Jeffrey Costakos, a partner in the Milwaukee office of Foley and Lardner, said the ruling is another in a line of cases in which the Supreme Court has criticized the federal circuit court for applying its own restrictive test.

“The Supreme Court is telling the federal circuit to look at Supreme Court precedents and not approve its own restrictive test,” Costakos said.

Costakos said he can’t speak to ruling’s impact on WARF‘s stem cell patents, but he agreed that the ruling generally makes it more difficult to obtain a patent and easier to invalidate patents that have been issued. He also said it would be easier for an accused patent infringer to demonstrate obviousness.

Frenchick said the impact of he Supreme Court’s ruling may not be as profound on life-science patents.

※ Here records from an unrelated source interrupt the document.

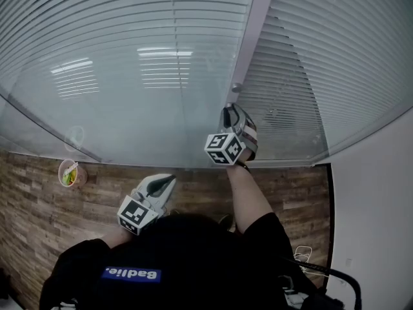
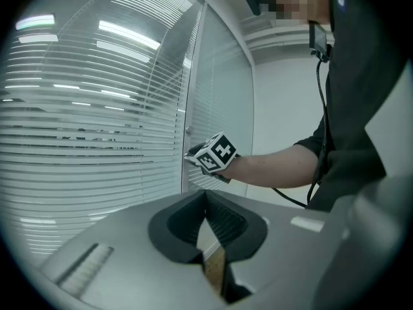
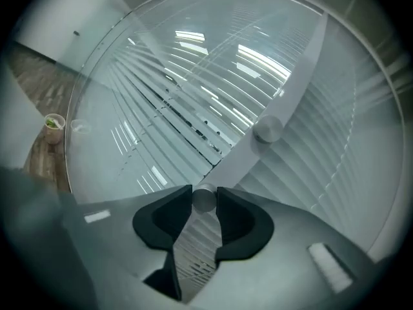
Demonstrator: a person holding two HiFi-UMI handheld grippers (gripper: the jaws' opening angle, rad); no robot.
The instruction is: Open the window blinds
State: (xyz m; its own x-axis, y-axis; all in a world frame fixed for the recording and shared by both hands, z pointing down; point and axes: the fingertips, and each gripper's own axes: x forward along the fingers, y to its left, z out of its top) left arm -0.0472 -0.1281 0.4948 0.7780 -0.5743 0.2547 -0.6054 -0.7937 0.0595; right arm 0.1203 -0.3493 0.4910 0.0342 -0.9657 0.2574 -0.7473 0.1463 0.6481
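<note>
White slatted blinds (image 1: pixel 116 50) hang behind glass panes on both sides of a grey frame post (image 1: pixel 255 31). Two round metal knobs sit on that post. The upper knob (image 3: pixel 267 130) is free. The lower knob (image 3: pixel 204 199) sits between the tips of my right gripper (image 3: pixel 204 204), and both pads touch it. From the head view my right gripper (image 1: pixel 230 110) reaches up against the post just below the free knob (image 1: pixel 236 88). My left gripper (image 1: pixel 162 185) hangs low near my chest, jaws together and empty. It looks across at the right gripper (image 2: pixel 191 156).
A paper cup (image 1: pixel 70 173) stands on the wood floor by the glass at the left. A white wall (image 1: pixel 377 225) closes the right side. A black cable (image 1: pixel 322 270) runs down by my right hip.
</note>
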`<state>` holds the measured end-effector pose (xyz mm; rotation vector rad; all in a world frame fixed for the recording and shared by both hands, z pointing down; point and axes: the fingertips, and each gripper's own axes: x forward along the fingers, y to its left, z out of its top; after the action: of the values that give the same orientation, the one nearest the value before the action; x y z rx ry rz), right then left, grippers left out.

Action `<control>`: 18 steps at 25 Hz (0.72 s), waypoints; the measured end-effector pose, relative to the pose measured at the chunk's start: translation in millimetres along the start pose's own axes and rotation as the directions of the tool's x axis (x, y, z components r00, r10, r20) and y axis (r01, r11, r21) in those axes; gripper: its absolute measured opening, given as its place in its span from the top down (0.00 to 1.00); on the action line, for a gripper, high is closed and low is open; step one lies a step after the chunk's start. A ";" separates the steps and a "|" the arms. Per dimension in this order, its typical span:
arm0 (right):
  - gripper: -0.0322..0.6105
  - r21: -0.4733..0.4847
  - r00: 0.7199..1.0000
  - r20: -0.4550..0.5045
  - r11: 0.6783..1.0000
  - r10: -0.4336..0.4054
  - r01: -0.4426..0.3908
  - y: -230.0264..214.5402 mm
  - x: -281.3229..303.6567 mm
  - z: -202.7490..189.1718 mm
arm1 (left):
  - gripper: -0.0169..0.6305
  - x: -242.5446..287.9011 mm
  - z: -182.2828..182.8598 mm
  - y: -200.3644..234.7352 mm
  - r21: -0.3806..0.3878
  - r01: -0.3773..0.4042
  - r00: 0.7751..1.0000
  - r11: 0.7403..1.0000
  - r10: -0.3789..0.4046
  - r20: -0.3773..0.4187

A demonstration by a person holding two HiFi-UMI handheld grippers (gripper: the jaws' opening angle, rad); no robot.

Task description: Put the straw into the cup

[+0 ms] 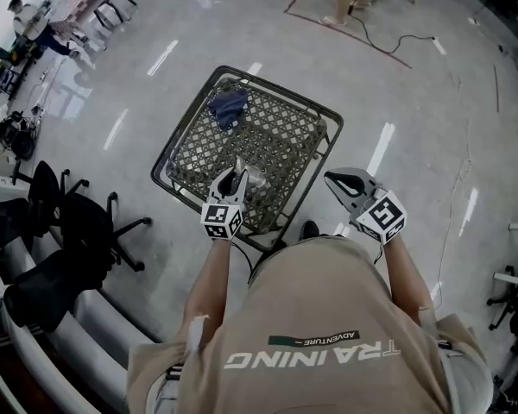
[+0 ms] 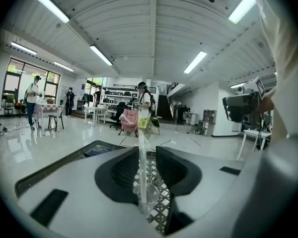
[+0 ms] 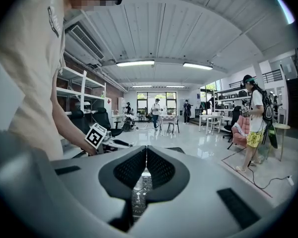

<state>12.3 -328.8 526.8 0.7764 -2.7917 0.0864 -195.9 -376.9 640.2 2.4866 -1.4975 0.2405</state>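
Observation:
A clear plastic cup (image 2: 147,202) sits upright between the jaws of my left gripper (image 2: 148,150), which is shut on it. A pale straw (image 2: 141,162) stands in the cup and leans against the left jaw. In the head view the left gripper (image 1: 234,181) hovers over the near edge of the mesh table (image 1: 304,110), with the cup (image 1: 254,179) a translucent blur at its tips. My right gripper (image 1: 334,180) hangs off the table's right side, above the floor. Its jaws (image 3: 146,155) are shut together with nothing between them.
A dark blue cloth (image 1: 229,107) lies at the far side of the table. Black office chairs (image 1: 73,231) crowd the floor to the left. A cable (image 1: 395,43) runs across the floor beyond the table, where a person (image 3: 253,125) stands.

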 end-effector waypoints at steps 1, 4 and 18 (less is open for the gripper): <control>0.92 -0.001 1.000 0.006 1.000 0.009 -0.009 1.6 0.9 0.7 | 0.81 -5.4 7.4 -1.1 0.007 -0.012 1.000 1.000 0.012 0.019; 0.92 -0.005 0.999 0.026 0.999 0.046 -0.046 7.3 6.9 4.9 | 0.81 -26.5 34.1 -0.7 0.023 -0.063 0.995 0.998 0.061 0.085; 0.92 -0.083 0.949 0.215 0.973 0.229 -0.216 28.0 41.2 83.6 | 0.95 -134.1 152.1 2.3 -0.018 -0.247 0.925 0.969 0.241 0.293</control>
<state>-54.3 -335.6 456.2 0.4801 -3.0713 -0.0468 -256.9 -306.4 460.1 2.4284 -1.9336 -0.0801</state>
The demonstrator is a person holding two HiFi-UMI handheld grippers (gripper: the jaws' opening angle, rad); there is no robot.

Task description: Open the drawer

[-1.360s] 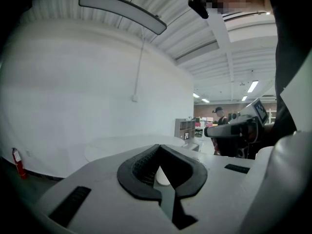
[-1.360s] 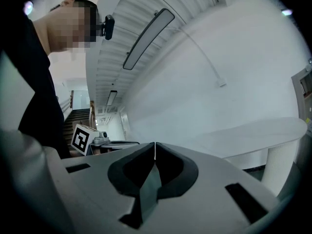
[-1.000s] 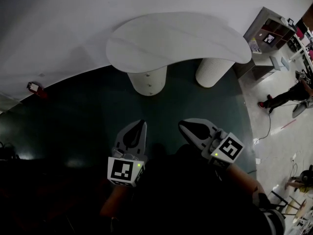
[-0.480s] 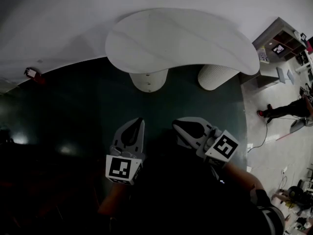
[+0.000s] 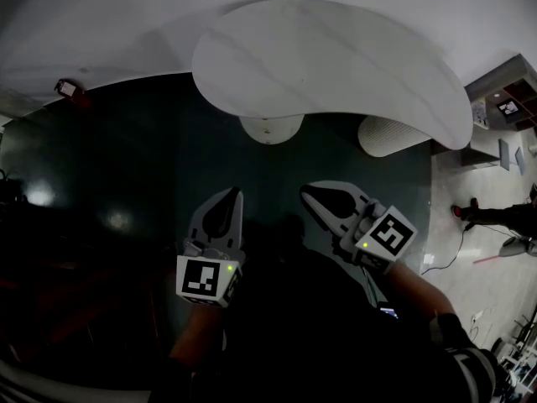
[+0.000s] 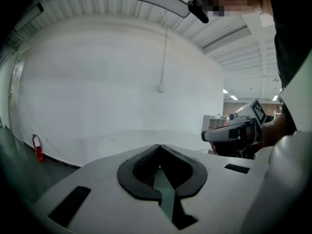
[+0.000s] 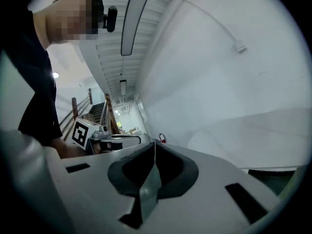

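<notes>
- L gripper [image 5: 232, 196]: jaws shut, empty, over dark floor [image 5: 126, 158].
- R gripper [image 5: 308, 191]: jaws shut, empty, just beside L gripper.
- White curved desk [image 5: 336, 57] ahead, by wall [image 5: 109, 23]; drawer can't be made out.

Your head camera looks steeply down on the left gripper [image 5: 233, 196] at 7 o'clock and the right gripper [image 5: 309, 193] at 5 o'clock, with the white table [image 5: 327, 57] farther off at 12 o'clock. Each gripper camera rides close behind its own jaws, facing roughly level toward the white wall [image 6: 97, 91], and catches the other gripper at 3 o'clock (left gripper view) or 9 o'clock (right gripper view). All three views seem to share the table, though its pale top blurs into the wall.
</notes>
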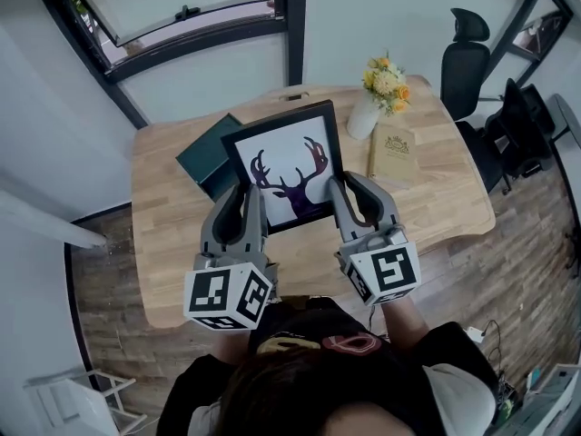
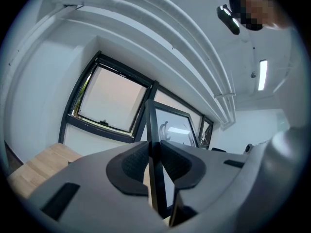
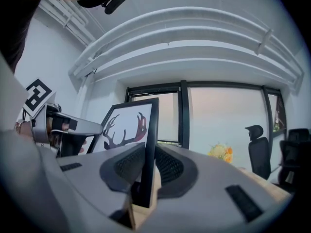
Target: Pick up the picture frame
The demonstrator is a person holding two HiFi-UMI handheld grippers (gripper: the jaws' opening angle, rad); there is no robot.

He said the patent world has two classes of tests: a predictability test that pertains more to patents for mechanical inventions like the patent issued for adjustable gas pedals at issue in KSR vs. Teleflex, and a non-predictability test that pertains more to patents for life-science discoveries.

With life-science inventions, “we can extrapolate and guess, but until we conduct an experiment, we don’t know if it’s going to work,” Frenchick said. “That’s true in drug discovery and stem cell experiments.”